After service as a navigating officer in P & O liners to India and Australia, he gained a berth as mariner (rated Master Gunner in the ship's books) aboard the replica seventeenth century bark Mayflower II on her recreation of the Pilgrim Fathers' voyage from Plymouth, England to Plymouth, Massachusetts under Commander Alan Villiers in 1957. The Mayflower herself remains in Plymouth, Mass., as part of a remarkable evocation of the Pilgrim Fathers' experience (Plimoth Plantation), and the hospitable folk of that town have recently honoured surviving members of the original transatlantic crew with honorary Residency.

After a period in the United States Peter Padfield travelled to the British Solomon Islands in the Pacific, where he sailed local craft and briefly and vainly panned for gold in the disused gold mines on Guadalcanal, in the late 1950s still showing the debris of the fierce wartime fighting for the island everywhere around the coast and in the jungle. He described his time in the Pacific and the Mayflower voyage in his first book The Sea is a Magic Carpet (Peter Davies, 1959), now out of print.

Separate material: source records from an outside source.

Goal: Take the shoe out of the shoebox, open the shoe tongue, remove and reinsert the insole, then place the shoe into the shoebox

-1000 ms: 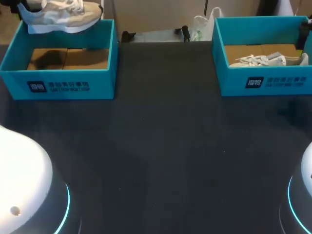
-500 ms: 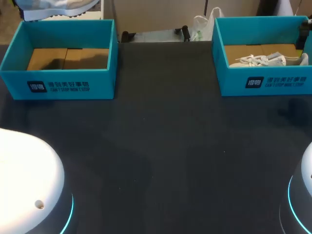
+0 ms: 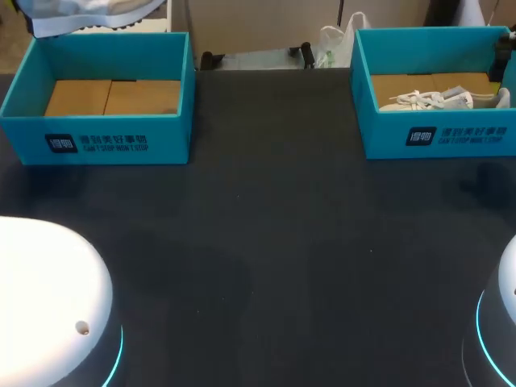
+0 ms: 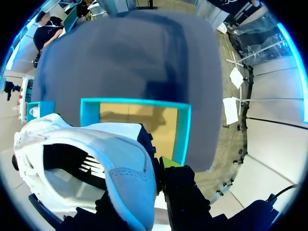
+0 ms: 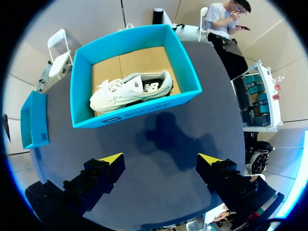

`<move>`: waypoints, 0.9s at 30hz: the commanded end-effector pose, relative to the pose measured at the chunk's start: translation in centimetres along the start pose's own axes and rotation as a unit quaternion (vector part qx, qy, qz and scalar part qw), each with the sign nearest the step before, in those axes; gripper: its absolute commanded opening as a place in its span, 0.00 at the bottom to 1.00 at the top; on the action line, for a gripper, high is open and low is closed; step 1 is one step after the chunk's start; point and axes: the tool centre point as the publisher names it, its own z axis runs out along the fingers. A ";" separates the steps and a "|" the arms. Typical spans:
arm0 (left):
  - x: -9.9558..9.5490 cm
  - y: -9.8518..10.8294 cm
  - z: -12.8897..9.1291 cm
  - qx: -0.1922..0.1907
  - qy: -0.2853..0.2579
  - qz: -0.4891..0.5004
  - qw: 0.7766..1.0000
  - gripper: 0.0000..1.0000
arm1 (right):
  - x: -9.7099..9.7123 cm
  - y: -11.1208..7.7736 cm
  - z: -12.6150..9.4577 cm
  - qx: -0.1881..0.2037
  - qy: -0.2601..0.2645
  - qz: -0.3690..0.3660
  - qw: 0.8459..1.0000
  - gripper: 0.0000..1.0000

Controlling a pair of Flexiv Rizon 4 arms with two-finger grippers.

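Note:
A white and grey shoe (image 4: pixel 91 168) hangs high above the empty left shoebox (image 3: pixel 97 121), and my left gripper (image 4: pixel 159 168) is shut on its collar. In the head view only the sole edge of that shoe (image 3: pixel 81 12) shows, past the box's far wall. Under the shoe the box's brown floor (image 4: pixel 139 120) lies bare. A second white shoe (image 5: pixel 130 91) lies on its side in the right shoebox (image 5: pixel 144 108), also seen as shoe (image 3: pixel 435 99) in box (image 3: pixel 439 137). My right gripper (image 5: pixel 160 159) hovers open above the table just in front of that box.
The dark table (image 3: pixel 274 242) spreads between the two boxes. White arm bases (image 3: pixel 48 298) sit at the near left and near right corners. A white plastic bag (image 3: pixel 334 44) lies at the far edge.
The left gripper has lifted the shoe higher above the left box, so that most of it has left the head view. The right arm has stayed still.

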 end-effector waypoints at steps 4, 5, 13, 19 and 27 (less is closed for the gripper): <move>-3.1 -8.7 -3.4 -0.085 0.038 -0.003 0.996 0.00 | 0.0 -0.1 0.0 -0.001 0.000 0.000 1.000 1.00; -3.6 -9.5 -3.5 -0.085 0.039 -0.002 0.996 0.00 | 0.0 -0.1 0.0 -0.001 0.000 0.000 1.000 1.00; -8.3 -15.5 -3.0 -0.072 0.015 0.014 0.997 0.00 | 0.0 -0.1 0.0 -0.001 0.000 0.000 1.000 1.00; -8.3 -15.5 -3.0 -0.072 0.015 0.014 0.997 0.00 | 0.0 -0.1 0.0 -0.001 0.000 0.000 1.000 1.00; -8.7 -16.0 -2.4 -0.075 0.028 0.020 0.997 0.00 | 0.0 -0.1 0.0 -0.001 0.000 0.000 1.000 1.00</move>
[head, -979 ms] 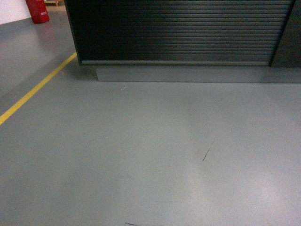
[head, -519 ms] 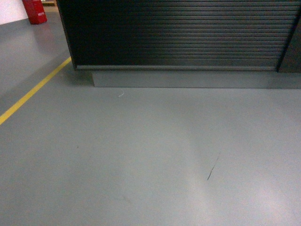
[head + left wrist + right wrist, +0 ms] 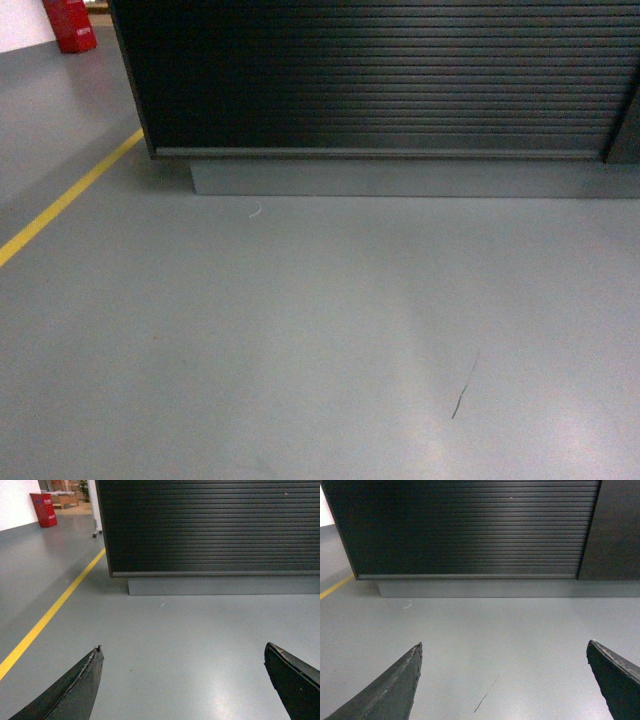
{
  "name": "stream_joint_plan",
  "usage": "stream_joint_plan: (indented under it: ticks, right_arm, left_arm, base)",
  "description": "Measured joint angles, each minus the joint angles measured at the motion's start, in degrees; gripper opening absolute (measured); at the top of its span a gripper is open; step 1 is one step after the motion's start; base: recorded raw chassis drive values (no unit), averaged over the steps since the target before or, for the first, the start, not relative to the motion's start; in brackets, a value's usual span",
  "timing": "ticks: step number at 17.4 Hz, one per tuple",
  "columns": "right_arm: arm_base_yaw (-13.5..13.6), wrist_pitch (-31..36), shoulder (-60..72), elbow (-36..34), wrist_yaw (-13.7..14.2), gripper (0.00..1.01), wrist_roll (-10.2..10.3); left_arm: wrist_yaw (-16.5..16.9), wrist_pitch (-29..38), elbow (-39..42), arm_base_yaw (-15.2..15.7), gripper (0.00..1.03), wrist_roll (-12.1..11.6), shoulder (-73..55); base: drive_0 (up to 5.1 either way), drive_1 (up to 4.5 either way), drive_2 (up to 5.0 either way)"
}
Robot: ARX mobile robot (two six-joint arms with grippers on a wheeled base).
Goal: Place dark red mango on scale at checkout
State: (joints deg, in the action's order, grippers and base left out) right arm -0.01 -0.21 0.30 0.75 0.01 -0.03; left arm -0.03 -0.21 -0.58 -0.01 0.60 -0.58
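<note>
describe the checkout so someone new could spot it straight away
Follow the yellow floor line across the grey floor to the big dark block ahead. That is the checkout: a brown-black front of horizontal ribs on a grey plinth, unlike the smooth dark panel on its right.

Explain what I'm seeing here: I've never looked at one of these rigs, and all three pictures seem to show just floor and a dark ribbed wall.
These come from a wheeled robot with two arms. One camera sits on its head and looks down and forward; the other two sit on the wrists.

The dark ribbed wall is the front of the dark brown-black checkout counter, standing on a grey plinth. The rest is smooth grey floor with a yellow painted line on the left and a red box-shaped object far off.

The black wedges at the bottom corners of each wrist picture are gripper fingers. The left gripper and right gripper are both spread wide and hold nothing.

No mango or scale shows in any view; the counter's top is out of frame.
</note>
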Motion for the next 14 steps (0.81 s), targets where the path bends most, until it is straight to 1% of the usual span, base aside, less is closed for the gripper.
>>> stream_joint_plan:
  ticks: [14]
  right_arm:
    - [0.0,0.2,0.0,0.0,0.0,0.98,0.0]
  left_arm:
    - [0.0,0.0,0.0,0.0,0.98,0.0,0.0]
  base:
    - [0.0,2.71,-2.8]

Returning to England, he worked in nautical journalism and in manufacturing industry until the international success of The Titanic and the Californian (Hodder & Stoughton , 1965) encouraged him to become independent. This was the first book to defend the reputation of the late Captain Stanley Lord of the Californian, who was censured at the British Titanic Inquiry for not going to the rescue of those who went down with the liner. The controversy continues to this day, gathering rather more excrescence than luminosity, but it is notable that the two 'Titanic' authors with professional navigational experience at sea before the age of satellite navigation, Peter Padfield and the late, greatly missed Leslie Harrison, are unequivocal in their condemnation of Stanley Lord's censure at the British Inquiry and adamant that the Californian could not possibly have been the ship whose lights were seen briefly from the Titanic as she sank. This has been virtually confirmed by the recent discovery of the wreck of the Titanic some twenty miles from the log position of the Californian that night - which means that each ship would have been well below the horizon from the other. Peter Padfield is convinced that Captain Stanley Lord was deliberately made the scapegoat for the loss of life from the Titanic in order to divert attention from the odium that would attach to British passenger shipping in general at a time of intense international transatlantic competition, to the Titanic's master and in particular to the British Board of Trade, whose regulations allowed these gigantic passenger liners to go to sea with lifeboat accommodation for only a fraction of the people aboard.

The struggle to clear the name of the captain of the Californian has been taken forward by Senan Maloney, whose meticulous investigation of the facts and theories that now surround them, published as A Ship Accused: The Case of the S.S.Californian Re-Examined (Cedric Information Services Ltd., 8 Chesterfield Grove, Castleknock, Dublin 15, Republic of Ireland), brings the argument up to date. Anyone who can read this book conscientiously and remain a critic of Captain Lord merits condolence.

Peter Padfield's next book, An Agony of Collisions (Hodder & Stoughton, 1966), was a criticism of the International Regulations for the Prevention of Collision at Sea, particularly in the light of the near universal use of radar. It had an impact on the discussion at the time, but its full recommendations were not adopted, and the collision regulations remain seriously deficient, particularly, he believes, in retaining the concept of a 'stand on' vessel which holds her course and speed - leading to dangerous uncertainty when the 'give way' vessel either fails to take avoiding action or delays her action too long.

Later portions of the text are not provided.